- [Exercise details] Write out, unchanged, the lines from the one holding "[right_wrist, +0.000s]" to the close of the listing. Both the first and last lines belong in it.

- [Source material]

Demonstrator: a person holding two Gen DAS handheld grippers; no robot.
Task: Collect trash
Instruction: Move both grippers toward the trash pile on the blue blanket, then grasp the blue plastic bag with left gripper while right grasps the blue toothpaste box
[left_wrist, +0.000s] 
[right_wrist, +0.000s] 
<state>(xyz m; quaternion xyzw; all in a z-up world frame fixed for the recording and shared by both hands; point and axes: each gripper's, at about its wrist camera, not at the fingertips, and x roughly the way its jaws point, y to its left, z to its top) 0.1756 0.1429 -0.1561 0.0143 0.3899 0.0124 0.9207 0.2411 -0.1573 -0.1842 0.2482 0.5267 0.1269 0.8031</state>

- [Exercise solution]
[right_wrist, +0.000s] 
<state>(xyz m; quaternion xyzw; all in a z-up world frame fixed for the recording and shared by both hands; point and axes: each gripper's, at about its wrist camera, not at the fingertips, and x roughly the way its jaws point, y to its left, z to its top) 0.1756 0.1429 -0.1561 0.0143 0.3899 0.0124 0.9207 0.2411 -0.1573 -0.1842 0.2482 0.5267 0.1269 0.8031</state>

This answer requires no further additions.